Its time for the annual march on Fort Benning, and great strides have been made by SOAW. Two hundred three congressmen voted to stop funding to the School of Assassins, a fifth country announced its military will discontinue involvement with the school, and congress voted to release the names of the 2005 and 2006 graduating class. But this progress may be deceiving. The last year’s Foreign Operations bill included $16.2 million to fund International Law Enforcement Academies (ILEAs). These facilities including ILEA-South in El Salvador which was established to deal with the prolific gang violence and instability in Central America. Unfortunately, reports about human rights violations from authorities continue to come from El Salvador.
International Gangs
Gang violence and social instability in El Salvador and other Latin American countries are products of our actions and influences. Guadalupe Chavez and Tiel Rainelli, along with the good people on staff at Presente!, provide an incriminating article connecting the actions of mercenaries, paid for by our representative and trained by our military, to the violence in Latin American and the resulting emergence of international gangs
“During the 1980’s, under the false logic of the Cold War, the United States provided direct military aid and School of the Americas training for the Salvadoran army that was systematically violating human rights in El Salvador. U.S. military aid, training, and on-the-ground advisors provided the government of El Salvador with the resources and know-how to terrorize the civilian population.

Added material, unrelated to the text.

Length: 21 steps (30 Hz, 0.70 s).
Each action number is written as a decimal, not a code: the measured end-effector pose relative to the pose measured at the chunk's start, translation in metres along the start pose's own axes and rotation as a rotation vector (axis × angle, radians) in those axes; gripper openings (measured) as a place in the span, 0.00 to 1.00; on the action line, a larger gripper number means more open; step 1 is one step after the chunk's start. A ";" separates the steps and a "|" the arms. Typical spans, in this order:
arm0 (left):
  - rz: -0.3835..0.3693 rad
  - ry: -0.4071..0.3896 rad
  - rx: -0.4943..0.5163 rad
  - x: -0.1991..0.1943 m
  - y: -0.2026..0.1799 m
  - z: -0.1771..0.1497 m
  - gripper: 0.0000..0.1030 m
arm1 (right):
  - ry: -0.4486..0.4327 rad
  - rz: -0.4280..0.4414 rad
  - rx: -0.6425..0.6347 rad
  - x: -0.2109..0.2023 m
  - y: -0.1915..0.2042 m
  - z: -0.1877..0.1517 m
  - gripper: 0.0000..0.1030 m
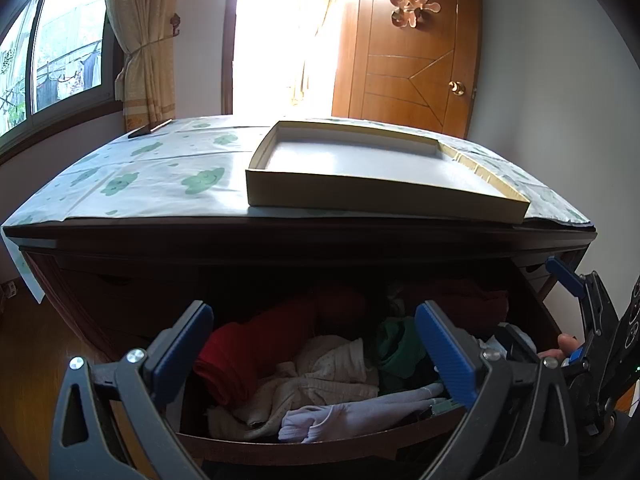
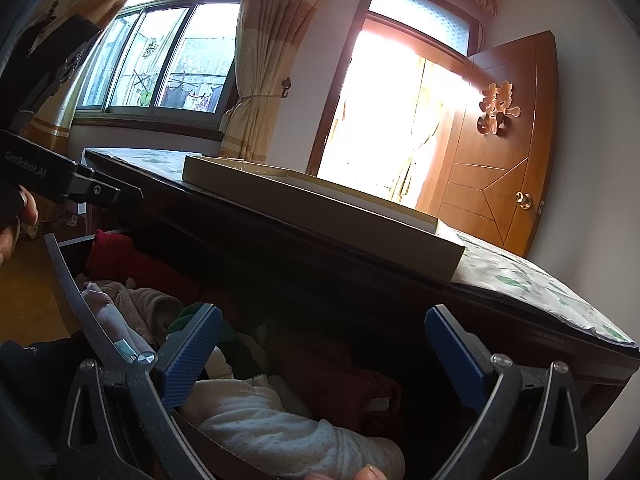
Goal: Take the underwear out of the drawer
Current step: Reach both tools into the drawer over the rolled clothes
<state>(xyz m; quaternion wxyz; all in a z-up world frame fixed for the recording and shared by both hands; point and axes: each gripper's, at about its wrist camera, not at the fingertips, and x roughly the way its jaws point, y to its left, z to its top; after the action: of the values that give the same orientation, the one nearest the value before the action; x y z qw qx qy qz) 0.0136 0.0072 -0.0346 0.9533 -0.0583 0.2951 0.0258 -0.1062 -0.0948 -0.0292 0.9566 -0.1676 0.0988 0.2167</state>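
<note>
The underwear (image 1: 320, 368) lies in a jumble inside the open drawer (image 1: 304, 446): pale dotted pieces in front, a red garment (image 1: 236, 356) to the left, a green one (image 1: 400, 344) to the right. Our left gripper (image 1: 314, 348) hovers over the pile, jaws wide apart and holding nothing. Our right gripper (image 2: 324, 356) hangs over the same drawer, jaws likewise apart and empty. Above, on the dresser's patterned cloth (image 1: 160, 176), sits a shallow cardboard tray (image 1: 360, 196). Behind stands a wooden door (image 1: 416, 48).

shallow box (image 1: 360, 160) on patterned cloth (image 1: 160, 172) | wooden door (image 1: 416, 60) ajar | curtain (image 1: 148, 40) tied back
</note>
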 end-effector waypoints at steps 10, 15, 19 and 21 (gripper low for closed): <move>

The war left over 70,000 dead and not a single soul untouched. Over two million people fled El Salvador with a great majority of them immigrating into the United States. Los Angeles became a refuge for many Salvadoran families……The War on Gangs gradually began to take shape in the mid 1990’s after a 1996 immigration law in the U.S. facilitated the deportation of undocumented people serving more than two years in U.S. detention facilities. From 1996 to 2003, the United States deported 70,000 people to El Salvador.” Those deported were not well received once they arrived in El Salvador, instead they were stigmatized and marginalized for their cultural differences and kept out of yet another system of employment, and education. In response to the deportations and the import of the gang culture from the United States to El Salvador, the Salvadorian government implemented “localized anti-gang measures and [formed] death squads that emerged to kill youth thought to be gang members.”
The Broader Picture
The story of El Salvador is one of many that connects the struggles in our own communities with those in Latin America. Developing countries have the resources and ability to create prosperous, democratic, and even capitalist societies. But if they try to become independent of our interest and our corporations cannot exploit their resources we, intervene like in Chile and Venezuela among others. And a plug for our economic hit men.
On the Domestic Front
The threat of political violence may be just as real here at home. Our government hosts a list of the usual suspect left over from the Iran/Contra scandal like current Deputy Secretary of State John Negroponte, head of the Information Awareness Office Adm. John Poindexter and Deputy National Security Adviser Elliot Abrams. They instigated the ‘Salvadoran option’ in Iraq and now oversee security in the US. Besides the ILEA facilities overseas we are expending Blackwater training facilities here in Southern California . Isn’t it nice to know, just in case some disaster happens, real or perceived (say an earthquake or rise in gang violence), that we have an apparatus of private mercenaries, who operate with impunity, ready to profit off the suffering of other. Additionally, more social unrest will only feed our prison industrial complex which act as gangland finishing school.
Positive Alternatives
While there must be an exponential return on investment from the $16M we spend on our School of Assassins, that money might serve better going to other programs. Here in Los Angeles, the city is busy implementing the advancement project, a comprehensive report by Constance Rice and others geared toward prevention of inner city violence, prison reform, and community development. Churches in 50 cities across the US have joined the new sanctuary movement. Homies Unidos has gang prevention programs set up in the US and El Salvador. Homeboy Industries has opened its new facilities in downtown LA. Jeff Car, founder of the Bresee foundation and ex-COO of Sojourners has been appointed Gang Czar by Mayor Villaraigosa. We might also look at the success of gang intervention programs in other countries like the Alcatraz Project in Venezuela.